St. Petersburg (Russia): Attacking developed countries for unconventional monetary expansion and sudden moves for its reversal triggering currency volatility in countries like India, Prime Minister Manmohan Singh on Thursday asked the G-20 to show collective commitment for restoring robust growth in emerging markets.
He also called for extensive consultations within the G-20 grouping to tackle the current currency crisis.
Addressing the G-20 Summit here attended by the world's top leaders including US President Barack Obama and host Vladimir Putin, Singh declared that India has been affected by currency volatility in the past few weeks and was taking steps to finance the current account deficit (CAD) in an enviornment that is seen to be friendly for stable foreign capital flows.

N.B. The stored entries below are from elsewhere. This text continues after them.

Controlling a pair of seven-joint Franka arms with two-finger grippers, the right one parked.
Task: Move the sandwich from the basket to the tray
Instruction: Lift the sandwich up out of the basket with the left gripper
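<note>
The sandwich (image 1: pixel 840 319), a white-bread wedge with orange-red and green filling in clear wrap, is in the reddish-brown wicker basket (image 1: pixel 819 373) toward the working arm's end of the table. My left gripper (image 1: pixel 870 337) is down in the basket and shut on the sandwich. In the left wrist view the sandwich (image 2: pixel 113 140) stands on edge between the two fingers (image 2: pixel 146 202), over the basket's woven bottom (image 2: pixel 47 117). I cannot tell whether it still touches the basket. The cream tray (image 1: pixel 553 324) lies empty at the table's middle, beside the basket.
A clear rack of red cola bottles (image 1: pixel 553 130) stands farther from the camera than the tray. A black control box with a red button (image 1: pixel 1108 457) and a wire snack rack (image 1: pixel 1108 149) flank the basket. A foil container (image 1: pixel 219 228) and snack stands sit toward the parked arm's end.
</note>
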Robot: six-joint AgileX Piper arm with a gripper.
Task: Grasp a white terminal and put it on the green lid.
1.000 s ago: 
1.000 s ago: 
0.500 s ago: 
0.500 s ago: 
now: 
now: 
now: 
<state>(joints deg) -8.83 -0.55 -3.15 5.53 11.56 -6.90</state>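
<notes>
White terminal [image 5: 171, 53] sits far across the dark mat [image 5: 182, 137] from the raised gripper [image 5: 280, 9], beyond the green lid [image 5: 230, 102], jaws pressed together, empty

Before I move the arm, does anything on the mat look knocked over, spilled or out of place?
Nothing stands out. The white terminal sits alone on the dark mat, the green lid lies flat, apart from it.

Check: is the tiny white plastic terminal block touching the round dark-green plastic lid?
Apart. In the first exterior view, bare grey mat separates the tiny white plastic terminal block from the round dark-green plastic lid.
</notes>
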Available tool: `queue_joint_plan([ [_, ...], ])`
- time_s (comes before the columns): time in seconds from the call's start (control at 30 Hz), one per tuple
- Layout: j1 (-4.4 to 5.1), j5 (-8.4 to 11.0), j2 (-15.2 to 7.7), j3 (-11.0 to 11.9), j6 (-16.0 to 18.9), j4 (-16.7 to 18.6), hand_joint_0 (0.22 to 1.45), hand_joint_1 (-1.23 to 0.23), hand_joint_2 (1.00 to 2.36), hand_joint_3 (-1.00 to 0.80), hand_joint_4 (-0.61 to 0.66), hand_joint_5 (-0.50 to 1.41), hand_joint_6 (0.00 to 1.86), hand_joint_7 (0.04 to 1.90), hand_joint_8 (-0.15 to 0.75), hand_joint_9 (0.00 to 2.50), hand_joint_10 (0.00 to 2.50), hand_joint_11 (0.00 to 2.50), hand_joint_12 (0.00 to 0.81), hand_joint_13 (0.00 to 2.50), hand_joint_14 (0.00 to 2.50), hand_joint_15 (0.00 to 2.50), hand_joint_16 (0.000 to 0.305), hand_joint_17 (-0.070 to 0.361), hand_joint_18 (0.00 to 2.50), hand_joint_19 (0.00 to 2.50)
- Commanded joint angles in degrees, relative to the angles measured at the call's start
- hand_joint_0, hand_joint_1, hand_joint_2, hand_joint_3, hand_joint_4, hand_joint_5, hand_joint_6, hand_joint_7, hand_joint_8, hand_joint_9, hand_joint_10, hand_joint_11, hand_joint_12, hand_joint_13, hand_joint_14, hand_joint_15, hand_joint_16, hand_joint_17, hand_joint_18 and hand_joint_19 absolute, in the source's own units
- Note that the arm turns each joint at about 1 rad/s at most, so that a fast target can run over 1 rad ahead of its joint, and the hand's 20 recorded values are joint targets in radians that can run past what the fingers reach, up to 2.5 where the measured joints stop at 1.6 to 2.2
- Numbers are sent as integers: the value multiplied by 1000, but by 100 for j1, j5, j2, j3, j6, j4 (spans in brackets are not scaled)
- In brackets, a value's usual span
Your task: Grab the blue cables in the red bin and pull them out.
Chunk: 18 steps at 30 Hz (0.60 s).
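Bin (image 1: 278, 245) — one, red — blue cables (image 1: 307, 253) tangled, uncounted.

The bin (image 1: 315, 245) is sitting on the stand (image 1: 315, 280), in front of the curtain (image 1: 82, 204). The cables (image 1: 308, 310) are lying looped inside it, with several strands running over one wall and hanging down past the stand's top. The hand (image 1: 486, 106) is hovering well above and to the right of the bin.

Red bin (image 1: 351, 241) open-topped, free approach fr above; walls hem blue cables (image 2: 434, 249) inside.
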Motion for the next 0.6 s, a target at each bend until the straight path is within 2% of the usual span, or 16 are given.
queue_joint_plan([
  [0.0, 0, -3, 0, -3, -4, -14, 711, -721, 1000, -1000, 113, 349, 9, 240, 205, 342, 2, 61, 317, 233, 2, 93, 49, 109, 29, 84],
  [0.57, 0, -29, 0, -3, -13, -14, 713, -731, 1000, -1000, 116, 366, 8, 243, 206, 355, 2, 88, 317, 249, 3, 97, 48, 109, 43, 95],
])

The Prime Minister announced that India would continue to work within the framework of an open economy to restore growth to earlier levels.
"Our efforts at restoring growth will be greatly helped if we have a stable external environment that is supportive of growth.
"The G-20 has a major role to play in this context. This Summit must send a clear signal of our collective commitment to work together for the revival of growth, which is the only way of ensuring a sustainable growth in quality jobs.
"We must focus especially on the need to restore robust growth in the emerging market countries, which will also contribute to global recovery," he said.
Maintaining that India has undertaken a number of reforms and that it intends to do more in the future, Singh said the reforms that lie ahead were more difficult.
They relate to control of subsidies, reform of the tax system and reform of the financial sector.
"We are working on all these areas. The new Governor of the Reserve Bank of India has indicated important changes in banking regulations that will accelerate the reforms process," he said.
Referring to the current economic situation globally and in emerging markets, the Prime Minister said while the possibility of the negative effects of fiscal consolidation in the West was known, they were supposed to be offset by strong structural reforms in industrialised countries that would enhance productivity and private investment.
"This did not happen, or at least not as widely or at the pace that was expected," he said.
Singh said faced with persistent demand deficiency, industrialised countries relied heavily on unconventional monetary expansion on an unprecedented scale without an agreed policy coordination process. It had some success but also had spillover effects.